> _REQUIREMENT_: Pictures aside, repeat every entry exactly.

── DATASET

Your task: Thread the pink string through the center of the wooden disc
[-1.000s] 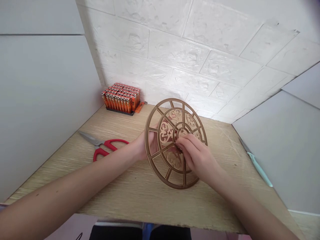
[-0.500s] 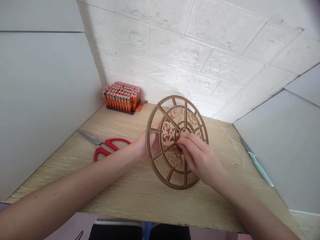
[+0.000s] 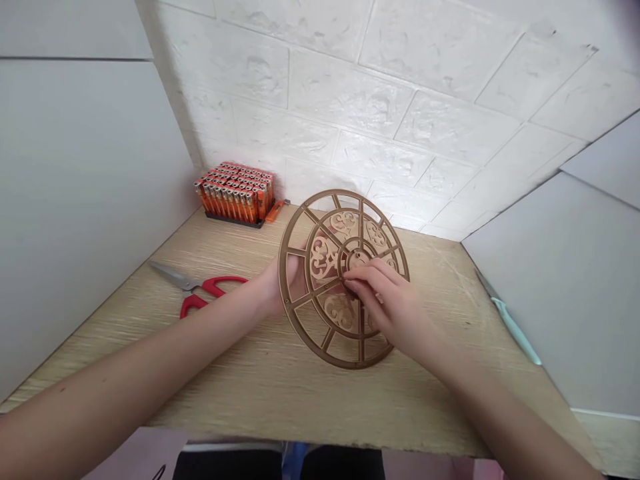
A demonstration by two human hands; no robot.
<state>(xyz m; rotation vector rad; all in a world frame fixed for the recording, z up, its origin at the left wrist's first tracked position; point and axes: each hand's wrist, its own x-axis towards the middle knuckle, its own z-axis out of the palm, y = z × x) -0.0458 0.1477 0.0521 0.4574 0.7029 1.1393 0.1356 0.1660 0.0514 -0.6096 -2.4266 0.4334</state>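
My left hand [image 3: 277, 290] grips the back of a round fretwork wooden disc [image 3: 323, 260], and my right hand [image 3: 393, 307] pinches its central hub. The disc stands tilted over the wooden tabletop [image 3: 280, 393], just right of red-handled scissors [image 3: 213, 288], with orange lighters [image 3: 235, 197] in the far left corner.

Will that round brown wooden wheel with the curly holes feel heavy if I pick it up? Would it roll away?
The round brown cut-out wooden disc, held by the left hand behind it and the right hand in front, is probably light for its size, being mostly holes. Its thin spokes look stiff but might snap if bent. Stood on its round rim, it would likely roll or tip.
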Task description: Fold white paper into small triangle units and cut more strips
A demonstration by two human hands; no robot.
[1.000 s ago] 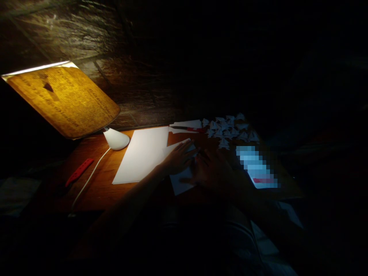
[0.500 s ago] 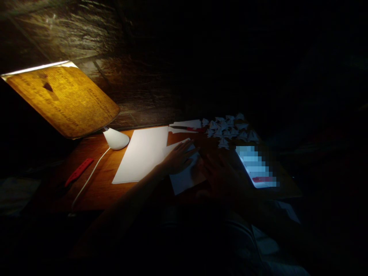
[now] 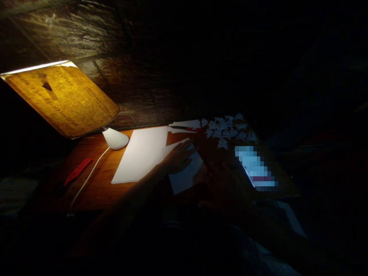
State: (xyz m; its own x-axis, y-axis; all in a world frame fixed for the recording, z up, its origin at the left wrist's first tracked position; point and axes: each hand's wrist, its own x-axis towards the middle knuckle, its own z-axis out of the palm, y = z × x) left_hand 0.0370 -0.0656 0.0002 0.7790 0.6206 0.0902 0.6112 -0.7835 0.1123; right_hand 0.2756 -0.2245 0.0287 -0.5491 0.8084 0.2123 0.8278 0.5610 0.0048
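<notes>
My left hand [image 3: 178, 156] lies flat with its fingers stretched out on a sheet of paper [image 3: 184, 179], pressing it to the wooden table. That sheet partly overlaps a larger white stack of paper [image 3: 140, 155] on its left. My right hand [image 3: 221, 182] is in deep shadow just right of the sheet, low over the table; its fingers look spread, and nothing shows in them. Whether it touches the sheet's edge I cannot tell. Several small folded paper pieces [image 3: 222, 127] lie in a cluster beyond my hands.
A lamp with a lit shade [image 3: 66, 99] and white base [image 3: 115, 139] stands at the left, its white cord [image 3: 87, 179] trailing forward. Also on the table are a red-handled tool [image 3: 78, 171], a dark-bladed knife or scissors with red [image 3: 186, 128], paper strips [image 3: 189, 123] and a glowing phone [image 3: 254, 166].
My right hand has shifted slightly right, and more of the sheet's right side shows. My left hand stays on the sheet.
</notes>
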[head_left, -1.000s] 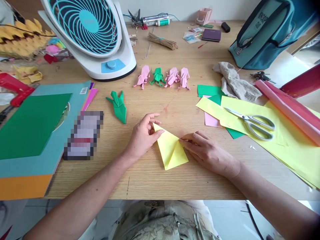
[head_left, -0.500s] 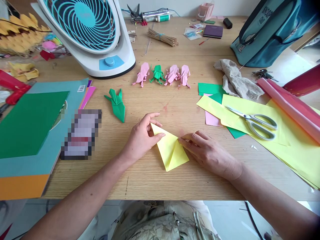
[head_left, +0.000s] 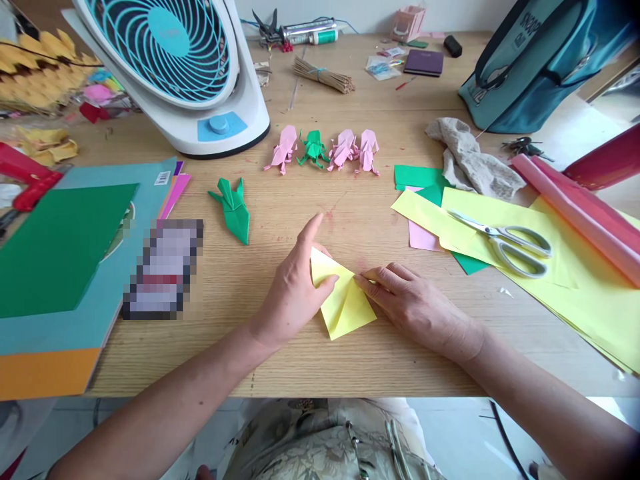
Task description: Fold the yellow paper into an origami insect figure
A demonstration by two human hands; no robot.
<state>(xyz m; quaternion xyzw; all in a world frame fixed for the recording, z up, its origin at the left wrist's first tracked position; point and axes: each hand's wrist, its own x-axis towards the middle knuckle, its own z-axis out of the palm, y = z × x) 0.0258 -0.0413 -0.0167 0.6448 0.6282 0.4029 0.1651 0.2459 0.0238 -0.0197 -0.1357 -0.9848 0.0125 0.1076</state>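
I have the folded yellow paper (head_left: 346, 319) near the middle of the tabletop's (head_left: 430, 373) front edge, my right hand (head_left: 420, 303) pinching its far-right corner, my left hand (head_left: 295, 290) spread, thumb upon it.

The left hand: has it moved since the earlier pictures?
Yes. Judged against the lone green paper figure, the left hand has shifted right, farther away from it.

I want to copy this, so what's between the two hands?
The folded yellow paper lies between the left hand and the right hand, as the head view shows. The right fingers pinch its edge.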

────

> _ANSWER FOR THE TASK_:
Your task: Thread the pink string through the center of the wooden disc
[-1.000s] 
[-0.500s] 
[+0.000s] 
A demonstration by two human hands; no robot.
<state>(xyz m; rotation vector rad; all in a world frame fixed for the recording, z up, its origin at the left wrist's first tracked position; point and axes: each hand's wrist, its own x-axis towards the middle knuckle, its own z-axis out of the palm, y = z × x) -0.0458 0.1477 0.0521 0.4574 0.7029 1.1393 0.1356 0.1660 0.0514 -0.6096 -2.4266 0.4334</state>
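My left hand [image 3: 277, 290] grips the back of a round fretwork wooden disc [image 3: 323, 260], and my right hand [image 3: 393, 307] pinches its central hub. The disc stands tilted over the wooden tabletop [image 3: 280, 393], just right of red-handled scissors [image 3: 213, 288], with orange lighters [image 3: 235, 197] in the far left corner.

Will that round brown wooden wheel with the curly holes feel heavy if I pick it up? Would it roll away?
The round brown cut-out wooden disc, held by the left hand behind it and the right hand in front, is probably light for its size, being mostly holes. Its thin spokes look stiff but might snap if bent. Stood on its round rim, it would likely roll or tip.
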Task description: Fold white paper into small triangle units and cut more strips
A demonstration by two human hands; no robot.
[1.000 s ago] 
[0.500 s ago] 
[now] 
State: (xyz m; its own x-axis, y-axis; all in a world frame fixed for the recording, z up, its origin at the left wrist's first tracked position; point and axes: each hand's wrist, its own x-axis towards the middle knuckle, its own z-axis out of the palm, y = z × x) left_hand 0.0370 -0.0656 0.0002 0.7790 0.6206 0.0902 0.6112 -0.7835 0.1123; right_hand 0.2756 -0.2245 0.0287 -0.5491 0.8084 0.2123 0.8278 0.5610 0.0048
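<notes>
My left hand [image 3: 178, 156] lies flat with its fingers stretched out on a sheet of paper [image 3: 184, 179], pressing it to the wooden table. That sheet partly overlaps a larger white stack of paper [image 3: 140, 155] on its left. My right hand [image 3: 221, 182] is in deep shadow just right of the sheet, low over the table; its fingers look spread, and nothing shows in them. Whether it touches the sheet's edge I cannot tell. Several small folded paper pieces [image 3: 222, 127] lie in a cluster beyond my hands.
A lamp with a lit shade [image 3: 66, 99] and white base [image 3: 115, 139] stands at the left, its white cord [image 3: 87, 179] trailing forward. Also on the table are a red-handled tool [image 3: 78, 171], a dark-bladed knife or scissors with red [image 3: 186, 128], paper strips [image 3: 189, 123] and a glowing phone [image 3: 254, 166].
My right hand has shifted slightly right, and more of the sheet's right side shows. My left hand stays on the sheet.
</notes>
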[head_left, -1.000s] 
[head_left, -0.500s] 
[head_left, +0.000s] 
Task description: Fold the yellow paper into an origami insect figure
A demonstration by two human hands; no robot.
<state>(xyz m; quaternion xyzw; all in a world frame fixed for the recording, z up, its origin at the left wrist's first tracked position; point and axes: each hand's wrist, its own x-axis towards the middle knuckle, its own z-axis out of the palm, y = z × x) 0.0258 -0.0413 -0.0167 0.6448 0.6282 0.4029 0.1651 0.2459 0.0238 -0.0197 -0.1357 -0.9848 0.0125 0.1076</state>
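I have the folded yellow paper (head_left: 346, 319) near the middle of the tabletop's (head_left: 430, 373) front edge, my right hand (head_left: 420, 303) pinching its far-right corner, my left hand (head_left: 295, 290) spread, thumb upon it.

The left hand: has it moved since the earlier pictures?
Yes. Judged against the lone green paper figure, the left hand has shifted right, farther away from it.

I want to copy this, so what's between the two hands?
The folded yellow paper lies between the left hand and the right hand, as the head view shows. The right fingers pinch its edge.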

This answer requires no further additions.